▶ Action item: Where the listing below has a line with "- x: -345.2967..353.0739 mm", write out exactly that line and every line after it, stopping after the line with "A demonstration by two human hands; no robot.".

══ Data below ══

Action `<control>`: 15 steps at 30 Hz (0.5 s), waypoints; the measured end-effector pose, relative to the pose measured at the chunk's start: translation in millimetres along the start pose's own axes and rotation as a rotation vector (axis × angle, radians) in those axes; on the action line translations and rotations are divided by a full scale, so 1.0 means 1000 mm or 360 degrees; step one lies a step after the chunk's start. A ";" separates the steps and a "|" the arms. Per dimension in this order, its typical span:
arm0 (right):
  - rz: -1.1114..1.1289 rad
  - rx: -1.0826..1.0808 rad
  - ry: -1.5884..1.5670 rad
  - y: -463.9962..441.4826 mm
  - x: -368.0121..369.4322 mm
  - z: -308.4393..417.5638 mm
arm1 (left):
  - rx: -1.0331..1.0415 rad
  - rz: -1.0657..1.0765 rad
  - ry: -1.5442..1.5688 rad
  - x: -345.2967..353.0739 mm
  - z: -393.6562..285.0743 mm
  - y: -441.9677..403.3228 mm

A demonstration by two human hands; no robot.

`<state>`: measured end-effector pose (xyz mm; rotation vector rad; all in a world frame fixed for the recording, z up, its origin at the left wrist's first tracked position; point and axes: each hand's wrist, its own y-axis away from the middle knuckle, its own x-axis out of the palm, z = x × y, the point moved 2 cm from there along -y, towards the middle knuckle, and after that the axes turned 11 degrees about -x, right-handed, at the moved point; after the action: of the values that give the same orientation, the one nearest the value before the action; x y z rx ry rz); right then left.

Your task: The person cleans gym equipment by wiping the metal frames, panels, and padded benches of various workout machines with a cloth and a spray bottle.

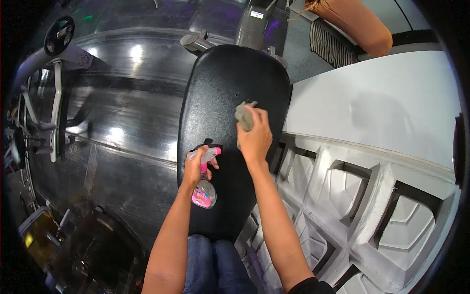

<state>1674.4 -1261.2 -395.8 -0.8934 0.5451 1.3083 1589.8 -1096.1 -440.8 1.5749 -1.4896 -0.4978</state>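
My left hand (195, 165) is wrapped round the neck of a clear spray bottle (204, 194) with a pink label and a pink-and-white trigger head. The bottle is over the near left part of a black padded bench (220, 93). Farther along the bench, my right hand (255, 137) grips a crumpled greyish cloth (243, 116), which is at or just above the pad's surface. Part of the cloth is hidden by my fingers. Small worn spots show in the black cover just beyond the cloth.
A white counter (372, 103) with a moulded white front runs close along the bench's right side. Gym machine frames (56, 108) stand on the dark shiny floor (122, 98) to the left. At the top right, a person's leg (357, 24) shows near a striped cloth (330, 44).
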 end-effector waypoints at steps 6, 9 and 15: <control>0.0474 -0.0118 -0.0439 0.034 -0.009 -0.004 | 0.0030 0.0115 -0.0011 -0.007 0.004 0.001; 0.0410 0.0067 -0.0877 0.038 -0.012 -0.030 | -0.0059 0.0305 -0.0082 -0.018 0.011 -0.001; 0.0390 0.0811 -0.1494 0.042 -0.012 -0.047 | 0.0020 -0.0136 -0.0005 -0.002 0.002 0.021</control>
<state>1637.8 -1305.6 -423.7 0.2464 0.2100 1.5361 1575.1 -1092.7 -425.5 1.6531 -1.4351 -0.5410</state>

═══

▶ Exercise result:
  - x: -345.2967..353.0739 mm
  - z: -393.6562..285.0743 mm
  - y: -441.9677..403.3228 mm

A demonstration by two human hands; no robot.

The answer given here is complete.